— Exercise inputs —

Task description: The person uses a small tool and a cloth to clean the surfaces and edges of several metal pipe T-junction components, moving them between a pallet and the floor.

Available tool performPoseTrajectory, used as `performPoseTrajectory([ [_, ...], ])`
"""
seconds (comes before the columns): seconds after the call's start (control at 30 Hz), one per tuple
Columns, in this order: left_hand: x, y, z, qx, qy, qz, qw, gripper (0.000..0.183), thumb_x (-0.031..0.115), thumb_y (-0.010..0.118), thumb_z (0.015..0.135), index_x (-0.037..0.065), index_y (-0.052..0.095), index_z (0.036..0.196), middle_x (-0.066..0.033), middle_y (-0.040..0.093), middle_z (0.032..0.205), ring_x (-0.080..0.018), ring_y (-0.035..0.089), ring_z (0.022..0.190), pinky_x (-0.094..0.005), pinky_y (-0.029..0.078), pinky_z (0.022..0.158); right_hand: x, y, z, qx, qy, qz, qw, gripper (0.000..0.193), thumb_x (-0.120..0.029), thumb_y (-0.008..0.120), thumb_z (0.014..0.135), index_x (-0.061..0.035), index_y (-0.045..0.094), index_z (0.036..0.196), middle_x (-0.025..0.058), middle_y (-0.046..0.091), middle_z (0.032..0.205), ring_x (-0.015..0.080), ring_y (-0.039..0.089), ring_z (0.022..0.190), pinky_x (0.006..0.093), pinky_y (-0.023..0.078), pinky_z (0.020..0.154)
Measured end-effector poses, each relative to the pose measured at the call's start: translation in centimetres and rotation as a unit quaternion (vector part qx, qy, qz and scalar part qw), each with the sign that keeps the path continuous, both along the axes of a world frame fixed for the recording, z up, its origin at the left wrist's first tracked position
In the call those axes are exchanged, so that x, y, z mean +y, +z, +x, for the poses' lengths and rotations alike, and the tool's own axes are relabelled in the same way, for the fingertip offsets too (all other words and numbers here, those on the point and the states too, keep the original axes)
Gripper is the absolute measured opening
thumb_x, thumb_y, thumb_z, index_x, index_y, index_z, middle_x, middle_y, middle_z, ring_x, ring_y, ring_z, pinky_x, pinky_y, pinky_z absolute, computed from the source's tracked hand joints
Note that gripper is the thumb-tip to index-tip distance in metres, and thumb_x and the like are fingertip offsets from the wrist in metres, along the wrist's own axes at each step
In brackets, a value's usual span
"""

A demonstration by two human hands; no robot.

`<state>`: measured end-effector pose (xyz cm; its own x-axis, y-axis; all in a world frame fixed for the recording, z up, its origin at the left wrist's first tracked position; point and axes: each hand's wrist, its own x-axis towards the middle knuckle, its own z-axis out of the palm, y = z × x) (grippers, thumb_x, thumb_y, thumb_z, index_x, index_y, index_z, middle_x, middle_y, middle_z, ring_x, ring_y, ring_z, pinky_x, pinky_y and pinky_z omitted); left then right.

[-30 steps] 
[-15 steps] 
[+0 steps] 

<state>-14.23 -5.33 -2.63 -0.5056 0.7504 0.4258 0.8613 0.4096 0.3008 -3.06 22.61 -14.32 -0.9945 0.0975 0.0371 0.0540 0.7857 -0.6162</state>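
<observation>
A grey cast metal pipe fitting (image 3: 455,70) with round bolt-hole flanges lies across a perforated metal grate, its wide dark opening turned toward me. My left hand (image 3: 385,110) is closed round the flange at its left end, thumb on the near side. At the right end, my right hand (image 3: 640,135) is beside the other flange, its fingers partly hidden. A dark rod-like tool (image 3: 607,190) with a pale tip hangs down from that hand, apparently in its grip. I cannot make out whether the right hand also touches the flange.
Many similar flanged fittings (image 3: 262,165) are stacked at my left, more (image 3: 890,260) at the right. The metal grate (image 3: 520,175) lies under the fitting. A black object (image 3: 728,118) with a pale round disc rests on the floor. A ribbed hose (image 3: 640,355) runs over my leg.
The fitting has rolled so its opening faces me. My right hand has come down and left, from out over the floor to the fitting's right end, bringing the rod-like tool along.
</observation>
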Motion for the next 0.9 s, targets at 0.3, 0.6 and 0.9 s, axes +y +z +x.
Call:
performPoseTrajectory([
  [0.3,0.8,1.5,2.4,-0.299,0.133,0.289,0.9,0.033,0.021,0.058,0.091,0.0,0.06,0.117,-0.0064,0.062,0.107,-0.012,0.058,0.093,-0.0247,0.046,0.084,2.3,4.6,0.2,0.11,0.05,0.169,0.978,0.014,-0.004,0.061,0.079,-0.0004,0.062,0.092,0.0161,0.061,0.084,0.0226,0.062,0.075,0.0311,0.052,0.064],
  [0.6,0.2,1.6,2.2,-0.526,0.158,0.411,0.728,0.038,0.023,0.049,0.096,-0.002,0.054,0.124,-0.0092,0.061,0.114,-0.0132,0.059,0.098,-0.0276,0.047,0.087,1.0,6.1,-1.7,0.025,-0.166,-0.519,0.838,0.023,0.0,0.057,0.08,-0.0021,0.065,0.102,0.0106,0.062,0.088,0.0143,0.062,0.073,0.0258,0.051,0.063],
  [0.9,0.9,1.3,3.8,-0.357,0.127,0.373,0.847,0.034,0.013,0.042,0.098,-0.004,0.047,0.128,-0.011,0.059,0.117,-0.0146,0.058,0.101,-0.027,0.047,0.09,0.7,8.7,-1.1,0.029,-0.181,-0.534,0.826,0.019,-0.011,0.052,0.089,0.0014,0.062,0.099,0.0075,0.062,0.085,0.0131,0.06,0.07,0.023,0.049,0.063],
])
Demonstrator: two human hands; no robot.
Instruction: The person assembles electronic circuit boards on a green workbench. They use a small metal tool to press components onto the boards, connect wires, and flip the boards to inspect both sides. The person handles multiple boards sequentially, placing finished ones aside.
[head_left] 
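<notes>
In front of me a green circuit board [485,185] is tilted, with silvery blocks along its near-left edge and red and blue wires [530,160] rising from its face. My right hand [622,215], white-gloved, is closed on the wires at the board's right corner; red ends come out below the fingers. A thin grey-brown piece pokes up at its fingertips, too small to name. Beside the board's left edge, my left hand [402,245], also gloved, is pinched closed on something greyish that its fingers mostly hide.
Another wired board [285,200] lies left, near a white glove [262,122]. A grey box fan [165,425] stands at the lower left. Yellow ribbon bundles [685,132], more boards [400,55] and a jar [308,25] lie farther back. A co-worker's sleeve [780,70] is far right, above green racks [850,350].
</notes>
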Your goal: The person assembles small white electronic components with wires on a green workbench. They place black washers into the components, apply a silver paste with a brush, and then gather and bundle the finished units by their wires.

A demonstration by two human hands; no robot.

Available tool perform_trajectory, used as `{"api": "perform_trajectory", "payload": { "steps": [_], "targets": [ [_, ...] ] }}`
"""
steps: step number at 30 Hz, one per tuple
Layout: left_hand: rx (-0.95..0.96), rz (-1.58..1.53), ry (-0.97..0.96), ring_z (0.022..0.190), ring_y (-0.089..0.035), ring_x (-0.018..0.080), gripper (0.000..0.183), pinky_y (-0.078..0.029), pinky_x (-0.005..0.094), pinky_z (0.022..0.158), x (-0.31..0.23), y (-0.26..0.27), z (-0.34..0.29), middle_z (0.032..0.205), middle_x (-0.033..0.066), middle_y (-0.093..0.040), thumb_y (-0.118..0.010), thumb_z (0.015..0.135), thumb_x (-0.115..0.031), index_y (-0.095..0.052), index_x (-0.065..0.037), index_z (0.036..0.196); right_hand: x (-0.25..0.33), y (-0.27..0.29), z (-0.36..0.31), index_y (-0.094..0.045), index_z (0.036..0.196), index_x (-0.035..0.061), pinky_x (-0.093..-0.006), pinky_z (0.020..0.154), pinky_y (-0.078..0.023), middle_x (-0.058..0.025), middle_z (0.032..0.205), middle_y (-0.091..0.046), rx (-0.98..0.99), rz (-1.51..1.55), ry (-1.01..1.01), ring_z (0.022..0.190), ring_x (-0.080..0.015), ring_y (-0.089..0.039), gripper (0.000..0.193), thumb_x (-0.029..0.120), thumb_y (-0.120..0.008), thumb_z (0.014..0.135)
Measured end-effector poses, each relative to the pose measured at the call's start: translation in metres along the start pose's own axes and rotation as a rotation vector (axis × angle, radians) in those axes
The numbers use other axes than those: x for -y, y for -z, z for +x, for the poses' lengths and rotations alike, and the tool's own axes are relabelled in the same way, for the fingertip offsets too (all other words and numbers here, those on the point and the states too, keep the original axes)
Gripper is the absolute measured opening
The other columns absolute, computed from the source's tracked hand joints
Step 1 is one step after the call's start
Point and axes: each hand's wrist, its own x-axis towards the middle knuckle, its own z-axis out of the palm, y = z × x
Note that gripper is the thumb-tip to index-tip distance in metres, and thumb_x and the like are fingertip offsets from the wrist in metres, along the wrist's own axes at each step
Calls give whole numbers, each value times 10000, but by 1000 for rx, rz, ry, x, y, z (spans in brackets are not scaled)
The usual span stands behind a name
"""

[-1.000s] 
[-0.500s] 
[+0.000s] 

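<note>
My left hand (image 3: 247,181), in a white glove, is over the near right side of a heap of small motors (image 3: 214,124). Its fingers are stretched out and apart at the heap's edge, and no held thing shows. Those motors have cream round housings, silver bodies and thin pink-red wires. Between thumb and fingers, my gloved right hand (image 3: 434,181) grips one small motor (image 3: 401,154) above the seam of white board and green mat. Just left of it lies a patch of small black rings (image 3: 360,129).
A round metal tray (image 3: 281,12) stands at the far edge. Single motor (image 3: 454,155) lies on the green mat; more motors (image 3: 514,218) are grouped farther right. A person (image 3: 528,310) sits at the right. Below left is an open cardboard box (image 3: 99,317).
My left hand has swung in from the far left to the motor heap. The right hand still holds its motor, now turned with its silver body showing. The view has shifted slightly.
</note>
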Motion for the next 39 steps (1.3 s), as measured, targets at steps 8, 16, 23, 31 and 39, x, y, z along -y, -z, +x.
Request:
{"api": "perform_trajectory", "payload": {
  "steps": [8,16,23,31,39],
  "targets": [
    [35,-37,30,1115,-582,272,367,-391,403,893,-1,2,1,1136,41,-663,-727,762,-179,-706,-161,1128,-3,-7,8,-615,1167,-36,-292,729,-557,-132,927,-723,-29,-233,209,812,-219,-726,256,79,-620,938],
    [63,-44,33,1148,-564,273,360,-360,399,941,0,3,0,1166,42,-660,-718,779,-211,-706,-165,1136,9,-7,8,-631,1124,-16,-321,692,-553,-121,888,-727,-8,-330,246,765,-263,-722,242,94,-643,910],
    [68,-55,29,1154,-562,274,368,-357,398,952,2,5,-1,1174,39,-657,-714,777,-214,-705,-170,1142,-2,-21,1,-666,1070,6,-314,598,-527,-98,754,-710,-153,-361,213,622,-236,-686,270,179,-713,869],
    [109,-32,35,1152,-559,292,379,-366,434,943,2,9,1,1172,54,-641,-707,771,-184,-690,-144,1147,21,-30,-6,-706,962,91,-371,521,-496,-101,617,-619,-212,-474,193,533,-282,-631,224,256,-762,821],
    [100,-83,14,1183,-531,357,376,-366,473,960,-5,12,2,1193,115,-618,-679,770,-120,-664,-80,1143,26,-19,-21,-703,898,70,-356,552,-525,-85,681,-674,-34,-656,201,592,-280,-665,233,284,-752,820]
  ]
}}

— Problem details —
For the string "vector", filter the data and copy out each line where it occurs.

— Completed exercise —
Measured end-effector poses, each relative to the pose measured at the call's start: translation in centimetres and rotation as a unit quaternion (vector part qx, qy, qz and scalar part qw), each with the sign that keeps the path continuous, both along the axes of a world frame fixed for the recording, z up, its origin at the left wrist's first tracked position
Measured end-effector poses, each relative to the pose measured at the call's start: translation in metres along the start pose's own axes and rotation as a rotation vector (axis × angle, radians) in those axes

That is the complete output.